The Norfolk and Norwich University Hospital. - Credit: Nick Butcher

And those people who are discharged after treatment and cannot go back home may need to go into care settings.

But Mr Bullion said there was a danger that short-staffed care homes would not be able to take those patients in.

He said: "The council's own reablement service is dealing with an outbreak while the step down centre at North Walsham Hospital is full.

"We don't want to get to a position like other councils have, where they are having to look at using hotels to discharge people to."

Mr Bullion said care home residents and staff were being vaccinated, but it would take time for that roll-out to be done.

And he said the council was also getting an increased number of calls from family members caring for loved ones at home.

He said: "We really do appreciate what those people are doing and, in my role as president of ADASS (Association of Directors in Adult Social Services), I have called for the government to support family care with financial help."

He said people who needed help should call the county council on 0344 800 8020.

Steve Dorrington, who runs care homes in Dereham, Watton and Wells-next-the-Sea, said he had 12 staff currently off and 13 residents with the virus.

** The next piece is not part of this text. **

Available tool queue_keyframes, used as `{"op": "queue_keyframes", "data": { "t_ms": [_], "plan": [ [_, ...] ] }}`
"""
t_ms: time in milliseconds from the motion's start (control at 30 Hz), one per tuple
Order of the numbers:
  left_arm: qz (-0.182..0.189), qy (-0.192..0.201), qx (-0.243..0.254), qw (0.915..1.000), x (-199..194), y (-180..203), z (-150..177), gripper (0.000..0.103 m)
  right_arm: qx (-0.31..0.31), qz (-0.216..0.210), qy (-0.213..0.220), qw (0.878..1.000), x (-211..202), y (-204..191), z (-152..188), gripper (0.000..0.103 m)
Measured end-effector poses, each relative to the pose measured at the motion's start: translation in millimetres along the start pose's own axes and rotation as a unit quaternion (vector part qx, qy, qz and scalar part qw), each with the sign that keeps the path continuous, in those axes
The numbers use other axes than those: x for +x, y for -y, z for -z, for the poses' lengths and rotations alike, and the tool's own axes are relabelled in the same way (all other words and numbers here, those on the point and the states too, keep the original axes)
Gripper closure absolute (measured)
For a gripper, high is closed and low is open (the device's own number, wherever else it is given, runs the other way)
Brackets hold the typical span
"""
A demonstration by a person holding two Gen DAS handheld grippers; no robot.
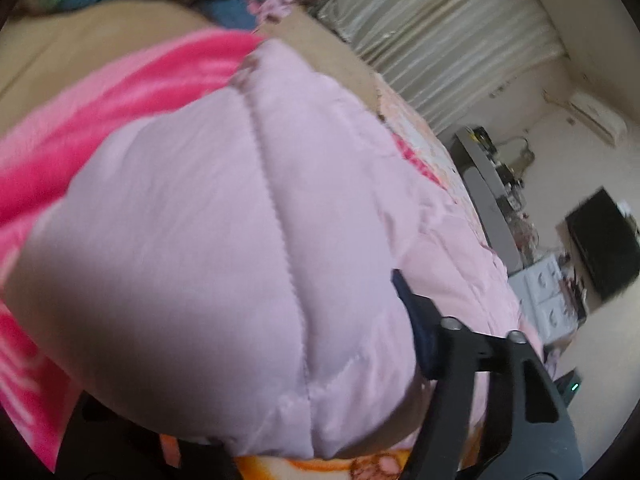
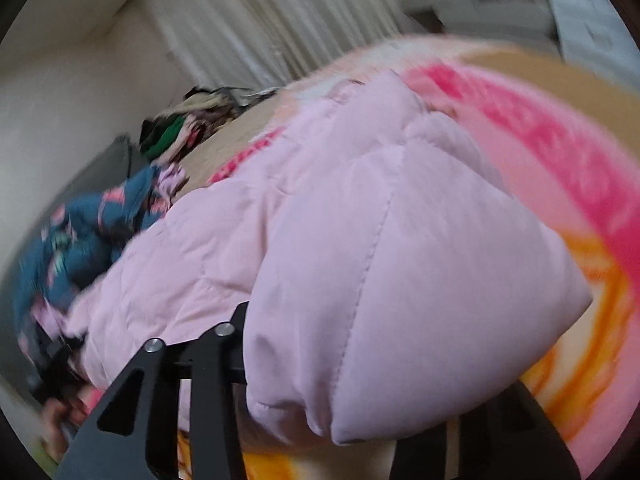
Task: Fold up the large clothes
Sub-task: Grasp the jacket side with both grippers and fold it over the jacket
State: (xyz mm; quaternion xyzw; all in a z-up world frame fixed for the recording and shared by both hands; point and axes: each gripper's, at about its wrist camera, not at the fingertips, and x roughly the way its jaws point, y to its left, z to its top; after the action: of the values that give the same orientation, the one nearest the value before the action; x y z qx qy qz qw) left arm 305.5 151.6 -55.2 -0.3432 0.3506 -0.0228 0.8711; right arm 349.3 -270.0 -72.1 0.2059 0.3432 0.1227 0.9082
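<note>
A padded pale pink jacket lies on a bed and fills most of both views. In the left wrist view a puffy quilted fold bulges up between the fingers of my left gripper. Its right finger's blue pad presses into the fabric, while the other finger is hidden under the fold. In the right wrist view another fold of the jacket sits in my right gripper. The left finger lies against the fabric and the right finger is mostly covered. Both views are blurred.
The bed carries a bright pink and orange blanket over a tan sheet. A heap of blue and patterned clothes lies at the bed's far side. Pale curtains, a dark screen and white drawers stand beyond.
</note>
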Motion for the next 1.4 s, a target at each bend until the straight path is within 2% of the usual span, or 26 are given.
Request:
{"op": "queue_keyframes", "data": {
  "t_ms": [100, 233, 533, 867, 1400],
  "plan": [
    [-0.006, 0.006, 0.029, 0.9995, -7, 9, -2, 0.057, -0.060, 0.013, 0.017, 0.998, -12, -22, -3, 0.069],
    [-0.014, 0.021, 0.062, 0.9977, -24, 22, -1, 0.060, -0.124, 0.020, 0.042, 0.991, -31, -48, -3, 0.071],
    [-0.013, 0.047, 0.098, 0.9940, -68, 39, 15, 0.061, -0.203, 0.008, 0.068, 0.977, -82, -79, 10, 0.071],
    [-0.017, 0.054, 0.126, 0.9905, -109, 43, 46, 0.061, -0.215, 0.010, 0.063, 0.975, -130, -84, 37, 0.071],
    [-0.041, 0.046, 0.149, 0.9869, -133, 26, 82, 0.061, -0.214, 0.028, 0.048, 0.975, -159, -86, 85, 0.071]
  ]
}}
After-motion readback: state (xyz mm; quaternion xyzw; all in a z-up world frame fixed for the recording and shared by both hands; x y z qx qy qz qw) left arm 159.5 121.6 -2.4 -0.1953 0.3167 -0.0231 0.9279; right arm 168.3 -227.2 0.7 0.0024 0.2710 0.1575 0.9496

Steven Dorrington. Picture: Ian Burt

Steve Dorrington - Credit: Ian Burt

He said: "We never had it this bad in the first wave. It's just so much more infectious this time.

"We are doing the best we can, but we're having to think outside the box and have appealed to the community for retired care professionals who might be able to help us."

On vaccinations, Mr Dorrington said one of the major problems was that staff and residents who have tested positive cannot have the jab.

He said: "They're coming tomorrow to vaccinate the residents, but we've 13 who have the virus, so those people cannot be vaccinated.

"And we will then have to wait three weeks to get them back in to get those people vaccinated.

"And the staff who have got it can't get vaccinated either, so we're not going to be able to get the jabs for them yet."